> _Brief_
Your answer must hold only the lines below from the line containing "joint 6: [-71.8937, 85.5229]" through the line containing "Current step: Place", each reproduced exactly.
START Data excerpt
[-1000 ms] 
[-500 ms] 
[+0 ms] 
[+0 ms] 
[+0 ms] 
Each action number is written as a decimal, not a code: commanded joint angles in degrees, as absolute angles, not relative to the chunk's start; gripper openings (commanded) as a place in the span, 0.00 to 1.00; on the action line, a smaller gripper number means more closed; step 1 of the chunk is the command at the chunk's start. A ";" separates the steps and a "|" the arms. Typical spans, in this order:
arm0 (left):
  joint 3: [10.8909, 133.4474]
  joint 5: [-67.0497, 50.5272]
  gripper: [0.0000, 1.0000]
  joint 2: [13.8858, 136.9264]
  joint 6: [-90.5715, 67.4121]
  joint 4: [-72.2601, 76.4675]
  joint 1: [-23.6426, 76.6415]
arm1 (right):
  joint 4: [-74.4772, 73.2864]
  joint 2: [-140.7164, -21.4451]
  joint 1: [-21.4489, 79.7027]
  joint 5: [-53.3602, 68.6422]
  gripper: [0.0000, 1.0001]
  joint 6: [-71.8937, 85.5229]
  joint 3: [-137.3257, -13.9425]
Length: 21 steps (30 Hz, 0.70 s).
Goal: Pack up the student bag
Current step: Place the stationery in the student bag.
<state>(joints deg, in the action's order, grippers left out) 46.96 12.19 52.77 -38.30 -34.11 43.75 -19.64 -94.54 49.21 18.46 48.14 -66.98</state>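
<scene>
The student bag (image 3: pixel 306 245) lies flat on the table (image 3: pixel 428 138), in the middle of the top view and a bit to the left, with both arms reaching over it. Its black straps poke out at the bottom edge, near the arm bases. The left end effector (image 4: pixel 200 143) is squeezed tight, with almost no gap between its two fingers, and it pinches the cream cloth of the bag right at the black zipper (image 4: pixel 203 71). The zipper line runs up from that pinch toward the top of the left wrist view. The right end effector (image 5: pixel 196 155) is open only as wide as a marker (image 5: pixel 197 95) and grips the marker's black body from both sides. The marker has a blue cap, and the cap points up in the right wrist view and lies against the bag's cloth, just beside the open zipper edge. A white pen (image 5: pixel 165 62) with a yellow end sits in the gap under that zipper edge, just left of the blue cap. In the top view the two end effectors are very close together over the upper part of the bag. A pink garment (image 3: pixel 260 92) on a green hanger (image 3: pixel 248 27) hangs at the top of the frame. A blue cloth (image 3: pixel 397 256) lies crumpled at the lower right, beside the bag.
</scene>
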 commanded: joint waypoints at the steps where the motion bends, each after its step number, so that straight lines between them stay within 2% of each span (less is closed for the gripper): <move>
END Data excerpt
> _Answer to this problem_
  joint 6: [-71.8937, 85.5229]
  joint 3: [-137.3257, -13.9425]
Length: 21 steps (30 Hz, 0.70 s).
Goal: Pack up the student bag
Current step: Place the stationery in the student bag.

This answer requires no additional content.